» What the task asks: Each line of the material must reappear unchanged in the answer.

» Information shown:
★ ★ ★ ★ ★
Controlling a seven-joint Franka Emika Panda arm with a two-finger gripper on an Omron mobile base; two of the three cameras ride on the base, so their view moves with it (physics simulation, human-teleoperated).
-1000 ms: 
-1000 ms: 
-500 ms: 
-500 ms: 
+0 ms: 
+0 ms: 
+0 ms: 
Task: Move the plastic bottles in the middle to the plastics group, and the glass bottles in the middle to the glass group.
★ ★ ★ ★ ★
» Result for this task:
Controlling a seven-joint Franka Emika Panda arm with a two-finger gripper on an Omron mobile base; two of the three cameras ride on the base, so their view moves with it (physics simulation, human-teleoperated).
-1000 ms: 
-1000 ms: 
-500 ms: 
-500 ms: 
+0 ms: 
+0 ms: 
+0 ms: 
Task: Move the plastic bottles in the middle to the plastics group, and the glass bottles in the middle to the glass group.

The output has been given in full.